What answers to these questions does this leading case suggest?

United States v. Kirby Lumber Co., 284 U.S. 1 (1931)

MR. JUSTICE HOLMES delivered the opinion of the court.

In July, 1923, the plaintiff, the Kirby Lumber Company, issued its own bonds for $12,126,800 for which it received their par value. Later in the same year, it purchased in the open market some of the same bonds at less than par, the difference of price being $137,521.30. The question is whether this difference is a taxable gain or income of the plaintiff for the year 1923. By the Revenue Act of (November 23) 1921, c. 136, § 213(a), gross income includes “gains or profits and income derived from any source whatever,” and, by the Treasury Regulations authorized by § 1303, that have been in force through repeated reenactments, “If the corporation purchases and retires any of such bonds at a price less than the issuing price or face value, the excess of the issuing price or face value over the purchase price is gain or income for the taxable year.” Article 545(1)(c) of Regulations 62, under Revenue Act of 1921. [citations to more regulations omitted]. We see no reason why the Regulations should not be accepted as a correct statement of the law.

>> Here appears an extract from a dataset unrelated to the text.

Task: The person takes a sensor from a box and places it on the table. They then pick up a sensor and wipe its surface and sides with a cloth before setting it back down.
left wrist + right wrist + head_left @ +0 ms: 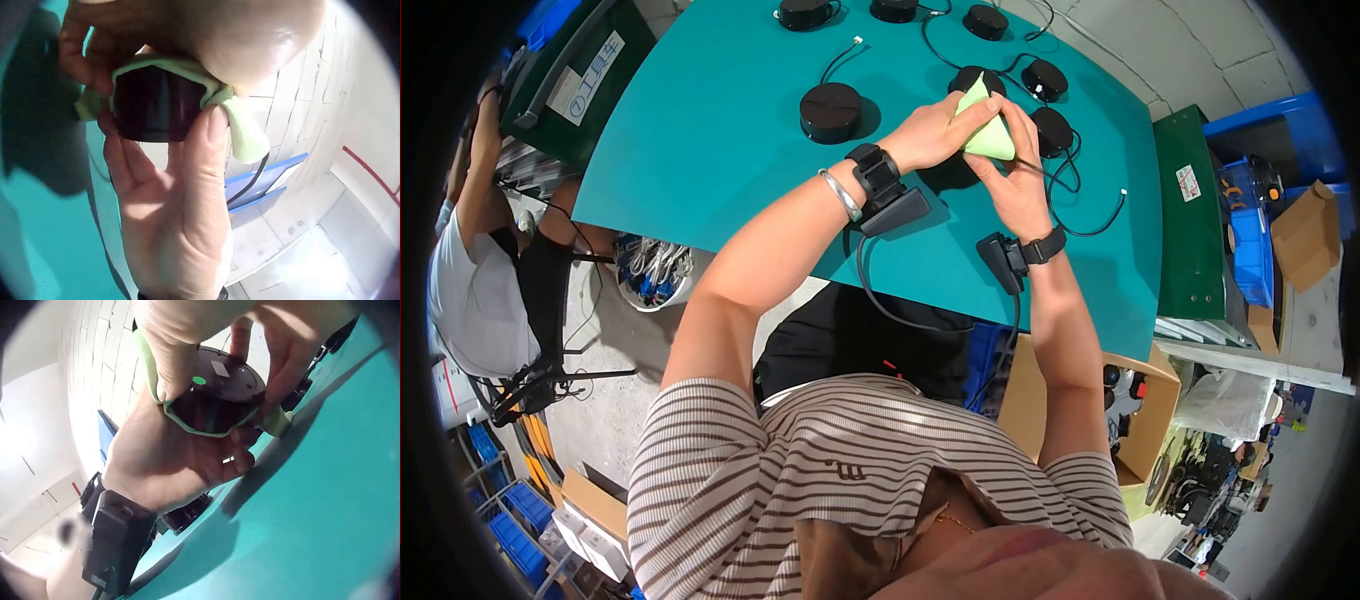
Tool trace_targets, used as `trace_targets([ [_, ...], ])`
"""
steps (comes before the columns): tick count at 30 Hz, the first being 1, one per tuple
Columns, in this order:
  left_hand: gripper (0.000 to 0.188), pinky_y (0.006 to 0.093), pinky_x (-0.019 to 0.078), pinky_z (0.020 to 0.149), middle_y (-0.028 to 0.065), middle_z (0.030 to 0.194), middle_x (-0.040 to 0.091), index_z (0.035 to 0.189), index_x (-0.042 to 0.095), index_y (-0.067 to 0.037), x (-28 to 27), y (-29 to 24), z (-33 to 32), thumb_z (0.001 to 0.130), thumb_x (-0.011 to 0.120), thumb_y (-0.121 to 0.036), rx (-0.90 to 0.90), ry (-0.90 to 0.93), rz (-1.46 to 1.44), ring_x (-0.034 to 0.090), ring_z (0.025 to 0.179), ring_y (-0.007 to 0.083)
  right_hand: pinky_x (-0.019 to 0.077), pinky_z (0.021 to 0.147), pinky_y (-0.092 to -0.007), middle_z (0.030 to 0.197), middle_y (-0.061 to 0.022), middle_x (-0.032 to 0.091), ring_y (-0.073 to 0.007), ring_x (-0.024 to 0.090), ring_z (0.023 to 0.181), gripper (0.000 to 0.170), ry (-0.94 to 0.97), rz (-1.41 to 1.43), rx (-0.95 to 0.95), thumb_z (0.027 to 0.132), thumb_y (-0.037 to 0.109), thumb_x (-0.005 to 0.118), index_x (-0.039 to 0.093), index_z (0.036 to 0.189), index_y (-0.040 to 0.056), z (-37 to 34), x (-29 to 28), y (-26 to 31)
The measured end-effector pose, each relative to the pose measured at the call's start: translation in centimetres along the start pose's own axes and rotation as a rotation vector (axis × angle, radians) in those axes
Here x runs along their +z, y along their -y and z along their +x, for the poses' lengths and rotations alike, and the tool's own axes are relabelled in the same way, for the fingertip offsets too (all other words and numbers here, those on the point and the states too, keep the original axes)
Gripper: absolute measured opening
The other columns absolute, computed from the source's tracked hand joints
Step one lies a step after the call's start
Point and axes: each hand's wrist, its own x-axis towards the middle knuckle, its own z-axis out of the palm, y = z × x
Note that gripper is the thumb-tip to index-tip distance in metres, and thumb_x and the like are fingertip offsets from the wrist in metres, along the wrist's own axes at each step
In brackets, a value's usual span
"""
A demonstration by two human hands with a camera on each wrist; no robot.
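Observation:
Both hands hold a black round device (215, 384) wrapped partly in a light green cloth (988, 128), above the teal table. The left hand (930, 137) grips it from one side, fingers and thumb bent over the cloth. On the other side the right hand (1018, 185) has its thumb and fingers around it. The left wrist view shows the device's dark curved side (159, 103), with the right thumb (209, 144) pressed at its edge. A green dot and a pale label show on its flat face in the right wrist view.
More black round devices (830, 112) with cables lie on the teal table (730, 150), mostly along its far side. Green cases (1190, 220) flank the table. A cardboard box (1150, 420) is below at the right; another person (485, 290) sits at the left.

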Motion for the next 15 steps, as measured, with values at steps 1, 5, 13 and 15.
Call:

In Bowers v. Kerbaugh-Empire Co., 271 U.S. 170, the defendant in error owned the stock of another company that had borrowed money repayable in marks or their equivalent for an enterprise that failed. At the time of payment, the marks had fallen in value, which, so far as it went, was a gain for the defendant in error, and it was contended by the plaintiff in error that the gain was taxable income. But the transaction as a whole was a loss, and the contention was denied. Here, there was no shrinkage of assets, and the taxpayer made a clear gain. As a result of its dealings, it made available $137,521.30 assets previously offset by the obligation of bonds now extinct. We see nothing to be gained by the discussion of judicial definitions. The defendant in error has realized within the year an accession to income, if we take words in their plain popular meaning, as they should be taken here. Burnet v. Sanford & Brooks Co., 282 U.S. 359, 364.

Judgment reversed.

Notes and Questions:

1. How does it happen that Kirby Lumber Company could buy back bonds in the open market for less than it obtained when it issued the bond?

2. What is a “shrinkage of assets?” Was the holding in Kerbaugh-Empire wrong? Why (or why not)?

  • Evidently, there was a “shrinkage of assets” in Kerbaugh-Empire, but not in Kirby Lumber.

3. What should we make of the “made available” language of the Court?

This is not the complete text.